ProAir HFA (albuterol sulfate) Inhalation Aerosol is supplied as a pressurized aluminum canister with a red plastic actuator with a dose counter and white dust cap each in boxes of one. Each canister contains 8.5 g of the formulation and provides 200 actuations (NDC 59310-579-22). Each actuation delivers 120 mcg of albuterol sulfate from the canister valve and 108 mcg of albuterol sulfate from the actuator mouthpiece (equivalent to 90 mcg of albuterol base).

SHAKE WELL BEFORE USE. Store between 15° and 25°C (59° and 77°F). Contents under pressure. Do not puncture or incinerate. Protect from freezing temperatures and prolonged exposure to direct sunlight. Exposure to temperatures above 120°F may cause bursting. For best results, canister should be at room temperature before use. Avoid spraying in eyes. Keep out of reach of children.

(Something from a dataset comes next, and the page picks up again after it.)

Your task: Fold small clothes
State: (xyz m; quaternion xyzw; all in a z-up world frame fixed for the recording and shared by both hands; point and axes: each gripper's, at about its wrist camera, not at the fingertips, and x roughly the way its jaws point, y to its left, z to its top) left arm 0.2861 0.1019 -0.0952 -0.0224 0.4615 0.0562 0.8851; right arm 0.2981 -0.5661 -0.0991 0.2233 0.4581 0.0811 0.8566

See FDA-Approved Patient Labeling (17.9) for priming and cleaning instructions.

The red actuator supplied with ProAir HFA Inhalation Aerosol should not be used with the canister from any other inhalation aerosol products. The ProAir HFA Inhalation Aerosol canister should not be used with the actuator from any other inhalation aerosol products.

ProAir HFA inhaler has a dose counter attached to the actuator. Patients should never try to alter the numbers for the dose counter or tamper with the pin mechanism inside the actuator. Discard the ProAir HFA inhaler when the counter displays 0 or after the expiration date on the product, whichever comes first. The labeled amount of medication in each actuation cannot be assured after the counter displays 0, even though the canister is not completely empty and will continue to operate. Never immerse the canister into water to determine how full the canister is ("float test").

ProAir HFA Inhalation Aerosol does not contain chlorofluorocarbons (CFCs) as the propellant.